Optimizing Point Lights

Hello there :cowboy_hat_face:

I was thinking about how we can improve current dynamic light limit in three.js. In a small scene my NVidia GTX 960 could only render 50 point lights before dropping frames. I chose point lights for this as its the most usual case for large number of lights. The simplest method seems to be range check. Currently in Phong material every shaded pixel will iterate over every light to calculate it’s contribution and all materials share the same lights list uniform. Its a naive method and checks for lights which have no chance to be affect the pixel at all.

Forward+ rendering uses (usually) compute shaders which we dont have yet (coming in WebGPU). Another option is to do bounding sphere to light’s range distance checks on the CPU to cull lights, but its a lot of work :smiling_face_with_tear:, so I started with the simplest GPU checking. It’s not as optimal due to code branching, but it has information of pixel position and light position/distance, making this check very accurate (unlike bounding spheres which are only an approximation).

Currently #pragma_unroll is used for looping over lights, but afaik it doesnt offer breaking specific iterations, so I just changed it to dynamic for loops without unroll and did something along the lines of

for ( int i = 0; i < NUM_POINT_LIGHTS; i ++ ) {
  if ( distanceFromPointLightToPixel > pointLight.distance ) { continue; }
  ... // continue with shading and lighting calculations

to break the loop iteration for point lights which are not in range to affect the fragment.
This has caused a success of point light limit increased by 60%! - from max 50 to max 80 point lights. However GPU usage is still extremely high and in a real app/game there would be a lot more going on.

Is this an increase even worth reporting to github? It ain’t much, but requires very little shader chunks changes. What do think?

Here is the scene with 80 lights:

Actual shader code changes is just 2 tiny chunks edits:

  1. THREE.ShaderChunk[ 'lights_pars_begin' ]:
    128: light.color = pointLight.color;
    →
    light.color = pointLight.color * step( lightDistance, pointLight.distance );
    This makes the light color black if the pixel is outside the range of the point light. This 2 lines later marks the light.visible to false

  2. THREE.ShaderChunk[ 'lights_fragment_begin' ]:
    38: #pragma unroll_loop_start
    39: for ( int i = 0; i < NUM_POINT_LIGHTS; i ++ ) {
    →

for ( int i = 0; i < NUM_POINT_LIGHTS; i ++ ) {
	pointLight = pointLights[ i ];
	getPointLightInfo( pointLight, geometry, directLight );

	if ( !directLight.visible ) { continue; }

which prevents further lighting calculations done inside
RE_Direct( directLight, geometry, material, reflectedLight );
thus saving some performance when there are a lot of distance-limited lights. I tested in the editor and it seems like the point light distance is always accurately respected, regardless of renderer.physicallyCorrectLights

8 Likes

This seems interesting. Did you get anywhere with this?
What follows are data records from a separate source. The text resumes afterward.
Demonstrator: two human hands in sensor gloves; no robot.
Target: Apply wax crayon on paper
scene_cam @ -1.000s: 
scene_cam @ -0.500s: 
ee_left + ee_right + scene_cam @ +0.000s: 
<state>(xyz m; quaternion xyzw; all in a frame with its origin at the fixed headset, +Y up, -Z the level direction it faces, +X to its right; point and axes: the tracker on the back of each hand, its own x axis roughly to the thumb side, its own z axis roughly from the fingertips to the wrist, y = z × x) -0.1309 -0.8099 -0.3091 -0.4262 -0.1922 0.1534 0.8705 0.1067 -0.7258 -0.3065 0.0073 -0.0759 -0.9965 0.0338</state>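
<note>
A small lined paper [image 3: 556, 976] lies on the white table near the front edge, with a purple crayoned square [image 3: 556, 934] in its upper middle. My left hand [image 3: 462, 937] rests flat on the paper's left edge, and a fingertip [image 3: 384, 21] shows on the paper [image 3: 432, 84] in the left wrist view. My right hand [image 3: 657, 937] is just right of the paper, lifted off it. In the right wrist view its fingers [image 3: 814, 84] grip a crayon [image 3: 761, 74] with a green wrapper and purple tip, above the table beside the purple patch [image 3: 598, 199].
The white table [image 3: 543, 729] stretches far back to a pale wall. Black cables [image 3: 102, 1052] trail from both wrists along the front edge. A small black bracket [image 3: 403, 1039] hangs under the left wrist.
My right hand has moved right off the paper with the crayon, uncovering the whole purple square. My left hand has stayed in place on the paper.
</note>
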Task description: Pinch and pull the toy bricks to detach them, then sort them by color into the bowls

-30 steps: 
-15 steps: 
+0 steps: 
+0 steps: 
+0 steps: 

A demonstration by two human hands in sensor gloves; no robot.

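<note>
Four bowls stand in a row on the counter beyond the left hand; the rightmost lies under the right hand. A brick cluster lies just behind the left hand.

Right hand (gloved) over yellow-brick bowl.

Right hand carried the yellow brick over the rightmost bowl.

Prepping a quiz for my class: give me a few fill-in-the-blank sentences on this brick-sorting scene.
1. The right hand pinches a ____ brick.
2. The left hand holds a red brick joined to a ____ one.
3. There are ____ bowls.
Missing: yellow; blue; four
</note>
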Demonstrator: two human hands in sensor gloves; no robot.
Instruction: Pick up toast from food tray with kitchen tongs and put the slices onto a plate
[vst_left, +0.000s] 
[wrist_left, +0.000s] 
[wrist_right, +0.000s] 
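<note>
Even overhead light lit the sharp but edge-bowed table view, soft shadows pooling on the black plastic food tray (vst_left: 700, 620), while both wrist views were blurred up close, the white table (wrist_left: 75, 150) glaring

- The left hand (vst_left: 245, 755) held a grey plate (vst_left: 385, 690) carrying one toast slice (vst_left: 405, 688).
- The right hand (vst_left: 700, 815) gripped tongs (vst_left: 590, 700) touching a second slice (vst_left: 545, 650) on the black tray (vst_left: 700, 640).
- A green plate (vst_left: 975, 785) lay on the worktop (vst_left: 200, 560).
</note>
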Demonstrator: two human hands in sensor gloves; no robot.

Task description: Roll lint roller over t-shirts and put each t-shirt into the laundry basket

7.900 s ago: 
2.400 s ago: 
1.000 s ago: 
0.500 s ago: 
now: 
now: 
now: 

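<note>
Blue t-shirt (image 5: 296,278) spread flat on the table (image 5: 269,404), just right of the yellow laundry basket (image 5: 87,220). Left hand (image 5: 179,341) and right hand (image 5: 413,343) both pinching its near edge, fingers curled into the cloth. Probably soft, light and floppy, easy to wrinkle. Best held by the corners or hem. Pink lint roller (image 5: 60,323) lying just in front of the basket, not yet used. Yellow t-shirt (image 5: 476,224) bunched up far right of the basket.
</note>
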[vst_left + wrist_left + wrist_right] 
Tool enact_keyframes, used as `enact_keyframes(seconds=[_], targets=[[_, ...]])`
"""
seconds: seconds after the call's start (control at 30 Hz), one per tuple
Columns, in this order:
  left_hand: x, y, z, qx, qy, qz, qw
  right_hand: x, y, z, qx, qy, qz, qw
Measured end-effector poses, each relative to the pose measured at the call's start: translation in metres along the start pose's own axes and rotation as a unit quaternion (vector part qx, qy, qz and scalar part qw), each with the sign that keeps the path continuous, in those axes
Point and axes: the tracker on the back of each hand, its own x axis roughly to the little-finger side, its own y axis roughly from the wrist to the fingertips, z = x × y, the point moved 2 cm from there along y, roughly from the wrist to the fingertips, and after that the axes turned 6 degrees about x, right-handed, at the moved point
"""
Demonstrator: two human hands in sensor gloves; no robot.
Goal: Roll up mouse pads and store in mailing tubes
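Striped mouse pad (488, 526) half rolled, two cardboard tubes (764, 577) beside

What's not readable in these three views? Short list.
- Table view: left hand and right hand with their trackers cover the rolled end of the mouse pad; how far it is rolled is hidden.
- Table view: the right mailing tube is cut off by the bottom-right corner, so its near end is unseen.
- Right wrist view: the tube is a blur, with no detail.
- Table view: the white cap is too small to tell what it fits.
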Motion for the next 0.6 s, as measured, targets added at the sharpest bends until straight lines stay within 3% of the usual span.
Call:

My understanding about glsl might be out of date, but I thought there was no way to “bail early” on a shader. That conditionals (including early returns) are a fiction, and that the compiler hides the truth that all code paths are always executed.

Taking this specific case, if you continue early, that would just mean that the compiler will secretly ignore your statement, and simply multiply any subsequent effects in that loop by zero if the condition is met. Again, I may be totally wrong, but this is the way shaders used to work. Maybe graphics cards and/or GLSL are much cleverer these days.

If you have a working prototype, I would check whether this approach measurably improves performance. Simply bogging things down to 30fps, and seeing a framerate increase with your change applied would be enough to prove me wrong.

But if I’m right, a more effective approach (at least for WebGL) might be to try to limit NUM_POINT_LIGHTS to a reasonable number, and make sure that only the closest lights to that mesh are added as uniforms. This might require a bit of faffing around with onBeforeRender so you can update the visibility of lights per mesh. In the special case of the ground plane, which seems to be lit by every light, it may need to be partitioned so that each piece only needs to calculate a subset of lights (under the limit you set).

What do you think?

1 Like

Even though its’ a very old topic, I thought I’d throw in a few musings as I have some experience on the subject.

The reason why having many lights is hard on your GPU - you end up looping over each light for each pixel on the screen.

Even if your light has no contribution, that is - the pixel being shaded is too far away from the light - it will still do the computations.

With the branching early exit that @DolphinIQ has suggested - you will potentially skip all of those extra computations. However, you’ll pay the branching cost, which traditionally has been quite high for GPUs. It’s much better now, at least on desktop. I don’t know about mobile though.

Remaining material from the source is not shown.